TASK PROMPT: Please retype only the lines below that run from the one containing "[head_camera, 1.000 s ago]" through the last line, both included, without altering a word.

SOURCE MATERIAL:
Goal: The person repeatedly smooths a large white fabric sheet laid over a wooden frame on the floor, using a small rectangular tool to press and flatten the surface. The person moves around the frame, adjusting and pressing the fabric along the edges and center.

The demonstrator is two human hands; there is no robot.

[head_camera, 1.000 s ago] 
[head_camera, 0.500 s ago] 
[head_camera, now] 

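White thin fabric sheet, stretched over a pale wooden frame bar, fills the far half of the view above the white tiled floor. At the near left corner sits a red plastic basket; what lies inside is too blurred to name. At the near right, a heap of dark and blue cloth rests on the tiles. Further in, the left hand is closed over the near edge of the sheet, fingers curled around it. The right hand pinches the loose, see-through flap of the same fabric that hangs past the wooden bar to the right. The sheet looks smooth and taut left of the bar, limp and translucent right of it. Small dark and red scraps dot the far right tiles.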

SOLUTION TO THE EXERCISE:
[head_camera, 1.000 s ago] 
[head_camera, 0.500 s ago] 
[head_camera, now] 

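White thin fabric sheet, stretched over a pale wooden frame bar, fills the far half of the view above the white tiled floor. At the near left corner sits a red plastic basket; what lies inside is too blurred to name. At the near right, a heap of dark and blue cloth rests on the tiles. Further in, the left hand is closed over the near edge of the sheet, fingers curled around it. The right hand pinches the loose, see-through flap of the same fabric that hangs past the wooden bar to the right. The sheet looks smooth and taut left of the bar, limp and translucent right of it. Small dark and red scraps dot the far right tiles.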

What the exercise asked for is now done.